▸ **Problem details**
Output exactly the lines that come between the start of the material and the line containing "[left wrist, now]", both ends included, with the pictures omitted.

▸ **Supplied data**
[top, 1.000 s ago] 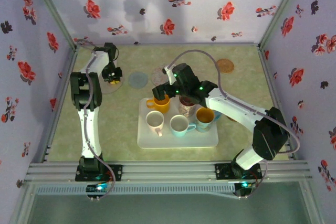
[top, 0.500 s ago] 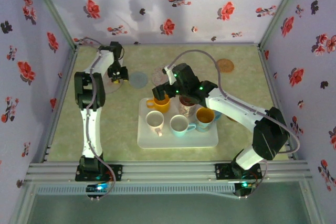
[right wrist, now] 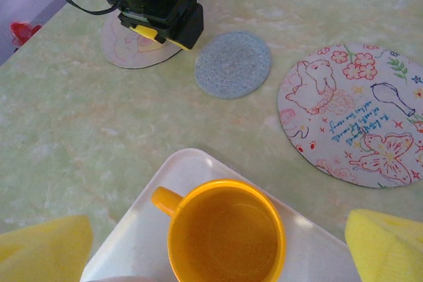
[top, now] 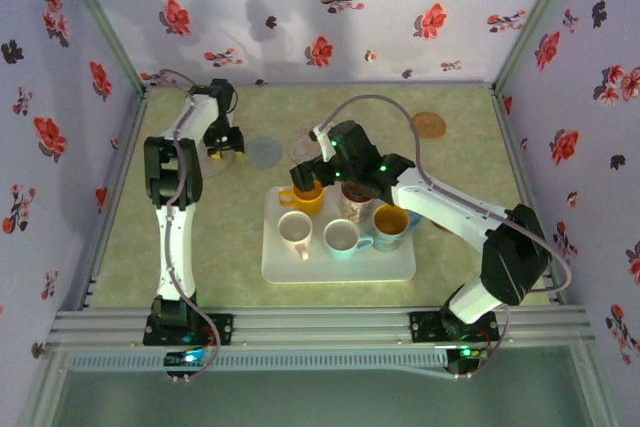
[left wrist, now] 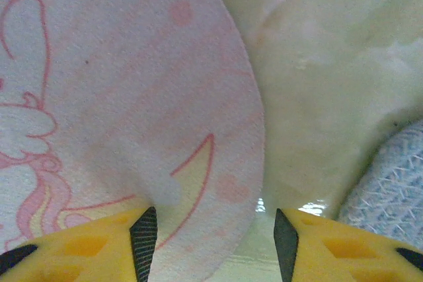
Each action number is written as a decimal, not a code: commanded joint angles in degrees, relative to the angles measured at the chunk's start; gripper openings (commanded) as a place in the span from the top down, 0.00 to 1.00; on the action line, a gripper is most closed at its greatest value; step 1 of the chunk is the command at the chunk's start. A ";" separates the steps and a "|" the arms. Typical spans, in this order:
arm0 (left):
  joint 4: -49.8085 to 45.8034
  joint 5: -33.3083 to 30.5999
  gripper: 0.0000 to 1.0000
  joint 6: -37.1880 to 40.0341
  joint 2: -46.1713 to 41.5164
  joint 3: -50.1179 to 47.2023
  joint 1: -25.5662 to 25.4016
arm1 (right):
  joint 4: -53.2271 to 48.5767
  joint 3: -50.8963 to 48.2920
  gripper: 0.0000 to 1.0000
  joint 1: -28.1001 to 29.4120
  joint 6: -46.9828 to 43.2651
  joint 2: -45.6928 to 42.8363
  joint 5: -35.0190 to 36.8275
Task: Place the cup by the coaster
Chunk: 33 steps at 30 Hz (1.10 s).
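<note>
Table (top: 240,237) first: green top, and your white tray (top: 340,269) sits mid-table near the arm bases. Five cups on it. The orange cup (top: 304,199) is at the tray's far left corner, upright, empty, handle pointing left. The others are a white cup (top: 295,229), a pale cup (top: 342,236), a yellow cup (top: 390,219) and a patterned cup (top: 355,202).

Your right gripper (right wrist: 215,247) hangs over the orange cup with its jaws wide. In the right wrist view one yellow finger is off to each side of the cup, both apart from the rim. The cup sits roughly centred between them, not gripped, resting on the tray.

Your left gripper (left wrist: 215,242) is at the far left of the table, low over the pink coaster (left wrist: 119,97). Its jaws are partly apart with nothing pinched. The coaster's right edge runs through the gap, lying flat on the table.

Other coasters lie beyond the tray. The grey coaster (right wrist: 232,64) is just right of the pink one, and the bunny coaster (right wrist: 353,120) is right of that. The brown coaster (top: 430,125) is far right, well apart from them.
</note>
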 commanded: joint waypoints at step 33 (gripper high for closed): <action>-2.87 2.52 1.00 1.49 1.87 1.88 -1.57 | 0.83 -1.17 0.01 -0.47 -0.04 -0.93 1.33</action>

▸ **Answer for the task**
[top, 1.000 s ago] 
[top, 0.500 s ago] 
[right wrist, now] 
[top, now] 
[left wrist, now] 

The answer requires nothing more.